[Task to carry out]
Copy all lines below that use the word "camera".

[Excerpts from a dataset]
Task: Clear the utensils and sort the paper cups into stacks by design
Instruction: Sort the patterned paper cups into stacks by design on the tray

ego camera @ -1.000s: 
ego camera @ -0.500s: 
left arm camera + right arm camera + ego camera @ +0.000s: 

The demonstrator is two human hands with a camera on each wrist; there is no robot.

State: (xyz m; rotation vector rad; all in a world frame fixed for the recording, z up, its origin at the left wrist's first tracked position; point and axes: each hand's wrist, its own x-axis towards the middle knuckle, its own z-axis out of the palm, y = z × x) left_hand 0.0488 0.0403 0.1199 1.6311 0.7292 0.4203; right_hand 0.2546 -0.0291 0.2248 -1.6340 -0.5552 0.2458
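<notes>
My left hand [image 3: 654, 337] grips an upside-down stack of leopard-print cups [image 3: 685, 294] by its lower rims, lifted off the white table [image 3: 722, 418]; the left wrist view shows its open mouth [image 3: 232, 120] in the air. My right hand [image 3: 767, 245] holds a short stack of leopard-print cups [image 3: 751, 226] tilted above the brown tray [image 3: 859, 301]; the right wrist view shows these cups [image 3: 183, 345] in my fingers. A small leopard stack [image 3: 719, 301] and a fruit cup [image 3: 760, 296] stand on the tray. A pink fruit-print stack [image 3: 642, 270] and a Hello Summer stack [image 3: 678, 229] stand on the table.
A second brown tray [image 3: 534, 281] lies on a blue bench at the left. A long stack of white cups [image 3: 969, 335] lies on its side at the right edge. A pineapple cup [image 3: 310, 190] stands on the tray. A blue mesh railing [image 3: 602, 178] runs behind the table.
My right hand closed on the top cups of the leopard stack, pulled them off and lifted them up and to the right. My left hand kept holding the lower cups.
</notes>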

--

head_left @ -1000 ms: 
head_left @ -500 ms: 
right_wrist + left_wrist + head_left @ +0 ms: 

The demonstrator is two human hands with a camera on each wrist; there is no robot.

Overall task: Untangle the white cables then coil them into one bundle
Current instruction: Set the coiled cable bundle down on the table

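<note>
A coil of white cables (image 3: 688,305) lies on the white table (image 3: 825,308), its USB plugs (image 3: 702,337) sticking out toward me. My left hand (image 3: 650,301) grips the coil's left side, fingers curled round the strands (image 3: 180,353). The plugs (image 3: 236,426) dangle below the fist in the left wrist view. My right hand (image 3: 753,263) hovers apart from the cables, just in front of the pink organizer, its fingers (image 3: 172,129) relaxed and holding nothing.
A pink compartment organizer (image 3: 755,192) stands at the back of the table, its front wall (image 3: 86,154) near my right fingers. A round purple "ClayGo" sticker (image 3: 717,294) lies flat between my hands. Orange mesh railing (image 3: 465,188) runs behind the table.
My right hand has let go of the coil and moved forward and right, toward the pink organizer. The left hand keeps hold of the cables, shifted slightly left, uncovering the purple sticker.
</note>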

[Solution]
ego camera @ -1.000s: 
ego camera @ -0.500s: 
left arm camera + right arm camera + ego camera @ +0.000s: 
The demonstrator is two human hands with a camera on each wrist; there is no robot.
The demonstrator is two human hands with a camera on each wrist; there is no robot.

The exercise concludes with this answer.